Mookie Betts went gold for the fourth consecutive year on Sunday.
In taking home the fourth Gold Glove of his career, the Red Sox superstar beat out the Los Angeles Angels’ Kole Calhoun and Houston Astros’ Josh Reddick as the American League right-field honoree.
The Gold Glove Award honors the best defenders at each position in each league.
Betts led American League outfielders with 15 defensive runs saved.
His 12.6 Ultimate Zone Rating was second in the AL. Betts came up as a second baseman but has turned into the best right fielder in the majors based on his body of work and accolades. Since 2015, he’s led all right fielders with 99 defensive runs saved. Commanding that position at Fenway isn’t easy either as Betts is tasked with the responsibility of covering the vast ground behind him. Betts is entering his final season of arbitration eligibility and is projected to pull in more than $25 million in 2020.
Betts joins Colorado third baseman Nolan Arenado and Arizona pitcher Zack Greinke as the only major leaguers to win a Gold Glove Award in each of the last four years. He is the fifth Red Sox player with at least four career awards, joining second baseman Dustin Pedroia (4) and outfielders Dwight Evans (8), Carl Yastrzemski (7), and Fred Lynn (4).
As ownership looks to cut payroll, team president Sam Kennedy said it would be tough to keep both J.D. Martinez and Betts, but the team understands each of their values.
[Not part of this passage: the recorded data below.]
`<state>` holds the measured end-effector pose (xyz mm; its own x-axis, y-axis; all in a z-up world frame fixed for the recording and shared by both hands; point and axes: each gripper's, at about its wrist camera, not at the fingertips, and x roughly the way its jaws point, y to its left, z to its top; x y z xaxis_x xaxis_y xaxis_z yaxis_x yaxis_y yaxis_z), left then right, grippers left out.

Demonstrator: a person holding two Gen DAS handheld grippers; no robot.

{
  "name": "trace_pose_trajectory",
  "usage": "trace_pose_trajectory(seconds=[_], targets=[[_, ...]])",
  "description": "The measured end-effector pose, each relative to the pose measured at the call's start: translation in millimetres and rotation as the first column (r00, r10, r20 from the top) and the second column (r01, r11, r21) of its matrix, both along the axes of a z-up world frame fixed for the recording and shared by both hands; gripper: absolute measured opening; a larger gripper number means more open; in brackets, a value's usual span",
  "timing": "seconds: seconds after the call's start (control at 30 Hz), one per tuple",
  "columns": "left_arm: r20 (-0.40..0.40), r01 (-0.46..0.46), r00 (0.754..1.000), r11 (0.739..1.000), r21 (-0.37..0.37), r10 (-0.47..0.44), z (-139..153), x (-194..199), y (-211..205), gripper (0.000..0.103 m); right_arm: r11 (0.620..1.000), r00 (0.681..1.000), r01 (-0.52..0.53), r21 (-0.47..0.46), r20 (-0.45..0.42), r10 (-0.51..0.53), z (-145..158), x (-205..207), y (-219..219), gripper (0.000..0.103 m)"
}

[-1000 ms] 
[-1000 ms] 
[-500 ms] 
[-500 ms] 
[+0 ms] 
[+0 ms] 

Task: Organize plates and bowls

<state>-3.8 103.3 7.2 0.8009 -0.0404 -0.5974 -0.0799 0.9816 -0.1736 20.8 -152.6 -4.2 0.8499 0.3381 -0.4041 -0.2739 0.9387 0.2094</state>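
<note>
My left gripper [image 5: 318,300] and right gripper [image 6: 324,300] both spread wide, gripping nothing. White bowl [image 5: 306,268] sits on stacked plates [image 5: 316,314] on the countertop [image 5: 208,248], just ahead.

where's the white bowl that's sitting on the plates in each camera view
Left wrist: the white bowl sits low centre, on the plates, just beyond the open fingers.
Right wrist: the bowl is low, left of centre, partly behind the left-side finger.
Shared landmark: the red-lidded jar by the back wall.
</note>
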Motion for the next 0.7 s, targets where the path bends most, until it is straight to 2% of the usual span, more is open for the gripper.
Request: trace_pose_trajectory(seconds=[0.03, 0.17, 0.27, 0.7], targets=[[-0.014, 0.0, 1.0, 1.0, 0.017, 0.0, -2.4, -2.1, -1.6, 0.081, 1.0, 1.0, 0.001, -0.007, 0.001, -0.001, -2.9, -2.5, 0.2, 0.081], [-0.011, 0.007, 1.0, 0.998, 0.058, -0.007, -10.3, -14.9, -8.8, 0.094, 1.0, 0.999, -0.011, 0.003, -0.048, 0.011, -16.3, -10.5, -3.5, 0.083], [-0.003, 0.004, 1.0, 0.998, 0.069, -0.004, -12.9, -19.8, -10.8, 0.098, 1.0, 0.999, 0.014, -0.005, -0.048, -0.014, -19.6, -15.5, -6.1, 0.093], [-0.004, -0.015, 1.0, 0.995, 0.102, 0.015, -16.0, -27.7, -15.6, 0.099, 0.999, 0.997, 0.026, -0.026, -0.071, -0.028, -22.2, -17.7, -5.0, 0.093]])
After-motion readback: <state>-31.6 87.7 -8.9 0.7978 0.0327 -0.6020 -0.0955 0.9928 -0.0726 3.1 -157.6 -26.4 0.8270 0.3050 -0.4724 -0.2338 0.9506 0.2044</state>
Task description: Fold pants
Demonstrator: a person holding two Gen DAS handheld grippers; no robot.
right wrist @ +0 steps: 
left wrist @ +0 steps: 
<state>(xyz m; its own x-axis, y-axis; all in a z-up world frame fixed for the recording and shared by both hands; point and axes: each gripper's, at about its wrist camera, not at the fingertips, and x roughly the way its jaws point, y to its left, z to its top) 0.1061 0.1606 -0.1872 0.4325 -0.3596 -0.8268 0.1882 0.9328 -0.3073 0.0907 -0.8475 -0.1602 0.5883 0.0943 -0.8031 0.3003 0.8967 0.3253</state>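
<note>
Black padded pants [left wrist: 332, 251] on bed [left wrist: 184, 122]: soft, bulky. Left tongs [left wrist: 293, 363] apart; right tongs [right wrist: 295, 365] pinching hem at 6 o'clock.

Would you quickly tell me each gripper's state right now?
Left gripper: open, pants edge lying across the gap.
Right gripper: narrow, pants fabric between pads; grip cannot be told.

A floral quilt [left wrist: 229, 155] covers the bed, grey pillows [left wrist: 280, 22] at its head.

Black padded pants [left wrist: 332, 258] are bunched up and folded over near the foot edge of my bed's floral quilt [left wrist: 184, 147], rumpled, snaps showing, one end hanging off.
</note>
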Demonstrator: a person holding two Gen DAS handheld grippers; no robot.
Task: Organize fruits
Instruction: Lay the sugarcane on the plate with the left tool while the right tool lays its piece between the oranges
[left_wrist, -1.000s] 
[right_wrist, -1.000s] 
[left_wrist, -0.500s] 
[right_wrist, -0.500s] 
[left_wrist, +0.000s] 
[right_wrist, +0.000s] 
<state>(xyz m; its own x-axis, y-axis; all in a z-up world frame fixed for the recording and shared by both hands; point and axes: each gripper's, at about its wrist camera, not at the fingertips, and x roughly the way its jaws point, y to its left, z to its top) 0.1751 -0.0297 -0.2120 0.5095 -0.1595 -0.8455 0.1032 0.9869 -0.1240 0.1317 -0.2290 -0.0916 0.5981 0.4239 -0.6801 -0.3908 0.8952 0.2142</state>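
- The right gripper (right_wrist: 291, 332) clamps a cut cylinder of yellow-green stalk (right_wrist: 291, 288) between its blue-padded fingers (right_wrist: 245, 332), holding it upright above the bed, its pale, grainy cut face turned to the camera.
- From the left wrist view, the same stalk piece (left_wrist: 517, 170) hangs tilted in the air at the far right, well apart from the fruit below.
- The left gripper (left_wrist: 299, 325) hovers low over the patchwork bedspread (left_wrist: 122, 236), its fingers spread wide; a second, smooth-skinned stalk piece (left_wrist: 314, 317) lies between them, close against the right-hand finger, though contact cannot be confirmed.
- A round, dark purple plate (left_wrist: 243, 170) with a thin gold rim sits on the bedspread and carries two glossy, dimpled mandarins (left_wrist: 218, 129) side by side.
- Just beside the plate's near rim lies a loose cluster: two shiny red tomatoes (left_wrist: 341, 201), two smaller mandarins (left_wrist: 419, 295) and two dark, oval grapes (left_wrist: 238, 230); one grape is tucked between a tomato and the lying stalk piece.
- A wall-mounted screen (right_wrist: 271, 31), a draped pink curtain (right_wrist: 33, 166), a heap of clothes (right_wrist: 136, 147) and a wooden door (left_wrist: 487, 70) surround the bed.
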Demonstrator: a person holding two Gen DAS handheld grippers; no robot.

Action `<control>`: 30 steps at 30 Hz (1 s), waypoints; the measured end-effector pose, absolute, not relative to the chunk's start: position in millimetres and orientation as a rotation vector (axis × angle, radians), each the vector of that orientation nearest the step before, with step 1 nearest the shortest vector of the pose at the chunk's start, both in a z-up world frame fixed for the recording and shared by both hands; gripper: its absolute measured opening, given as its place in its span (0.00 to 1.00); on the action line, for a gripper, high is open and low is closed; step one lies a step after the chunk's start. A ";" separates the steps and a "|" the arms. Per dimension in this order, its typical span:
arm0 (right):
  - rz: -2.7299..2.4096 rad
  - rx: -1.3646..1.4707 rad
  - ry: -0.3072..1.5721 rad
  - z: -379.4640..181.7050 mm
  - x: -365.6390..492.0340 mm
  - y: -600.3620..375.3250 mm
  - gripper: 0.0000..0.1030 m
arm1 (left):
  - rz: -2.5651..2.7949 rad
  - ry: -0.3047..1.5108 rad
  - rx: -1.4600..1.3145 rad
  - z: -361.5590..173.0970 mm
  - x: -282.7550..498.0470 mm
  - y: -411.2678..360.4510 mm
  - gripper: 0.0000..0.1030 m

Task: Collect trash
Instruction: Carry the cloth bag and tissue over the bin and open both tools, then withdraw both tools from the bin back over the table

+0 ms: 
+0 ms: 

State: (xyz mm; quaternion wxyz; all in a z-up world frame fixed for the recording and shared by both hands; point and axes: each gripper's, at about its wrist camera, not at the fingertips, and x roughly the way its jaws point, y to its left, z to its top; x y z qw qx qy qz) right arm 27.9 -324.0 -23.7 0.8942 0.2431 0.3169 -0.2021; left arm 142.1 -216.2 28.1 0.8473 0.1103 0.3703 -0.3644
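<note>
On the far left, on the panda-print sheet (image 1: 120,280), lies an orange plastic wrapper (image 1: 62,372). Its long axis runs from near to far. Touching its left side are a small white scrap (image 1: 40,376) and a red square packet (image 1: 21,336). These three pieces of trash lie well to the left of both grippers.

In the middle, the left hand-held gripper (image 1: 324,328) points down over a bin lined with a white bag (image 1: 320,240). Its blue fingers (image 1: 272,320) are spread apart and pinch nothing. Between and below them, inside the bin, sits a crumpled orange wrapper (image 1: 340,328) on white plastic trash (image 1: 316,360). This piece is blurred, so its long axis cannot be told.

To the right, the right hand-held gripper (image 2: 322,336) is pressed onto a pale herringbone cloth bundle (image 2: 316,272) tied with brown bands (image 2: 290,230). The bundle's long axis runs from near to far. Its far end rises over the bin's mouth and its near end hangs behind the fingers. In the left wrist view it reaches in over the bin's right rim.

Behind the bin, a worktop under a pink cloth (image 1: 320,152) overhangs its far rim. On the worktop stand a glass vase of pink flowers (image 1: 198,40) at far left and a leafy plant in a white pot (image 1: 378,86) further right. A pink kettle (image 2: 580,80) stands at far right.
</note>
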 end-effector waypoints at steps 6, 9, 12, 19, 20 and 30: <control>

Martinez has until midnight Monday to decide if he’ll opt into his $23.75 million deal for the 2020 season. Martinez, 32, has another opt-out at the end of next season. His contract calls for him to receive $19.375 million in both 2021 and 2022. New chief baseball officer Chaim Bloom said he looks forward to having discussions with both Betts and Martinez
“Obviously I come in with some information, having competed against this team for a long time,” Bloom said. “There’s a lot I don’t know. I’m eager to get together with our group. I would say generally that our top priority is going to be sustainability and competitiveness over the long-term.”
Boston’s other AL Gold Glove finalists (center fielder Jackie Bradley Jr., left fielder Andrew Benintendi, and catcher Christian Vazquez) lost out to their competition.
Tampa Bay center fielder Kevin Kiermaier, Kansas City left fielder Alex Gordon, and Cleveland catcher Roberto Perez took home those honors.
Gordon, who won his seventh Gold Glove Award, is now a free agent after the Royals declined their half of a $23 million mutual option for 2020, allowing the 35-year-old outfielder to become a free agent. Gordon had exercised his part of the option but was allowed to go free Saturday. He will receive a $4 million buyout, completing a $72 million, four-year contract he agreed to in January 2016. Gordon, a three-time All-Star, batted .266 this year with 13 homers and 76 RBIs.
Cubs first baseman Anthony Rizzo, who became a a three-time winner, had his $16.5 million option for next season exercised by the team. Rizzo agreed in 2013 to a $41 million, seven-year contract that included two club options.
Chicago’s option for 2021 also is for $16.5 million with a $2 million buyout. If that is exercised, the deal would be worth $72 million over nine seasons.
Rizzo hit .293 with 27 homers and 94 RBIs this year, ending a streak of four 100-RBI seasons. He finished among the top four in NL MVP voting in 2015 and 2016.
Other AL winners were Mariners pitcher Mike Leake, Athletics first baseman Matt Olson, White Sox second baseman Yolmer Sanchez, Athletics third baseman Matt Chapman, and Indians shortstop Francisco Lindor.
Other National League honorees were Phillies catcher J.T. Realmuto, Cardinals second baseman Kolten Wong, Diamondbacks shortstop Nick Ahmed, Diamondbacks left fielder David Peralta, Brewers center fielder Lorenzo Cain, and Dodgers right fielder Cody Bellinger.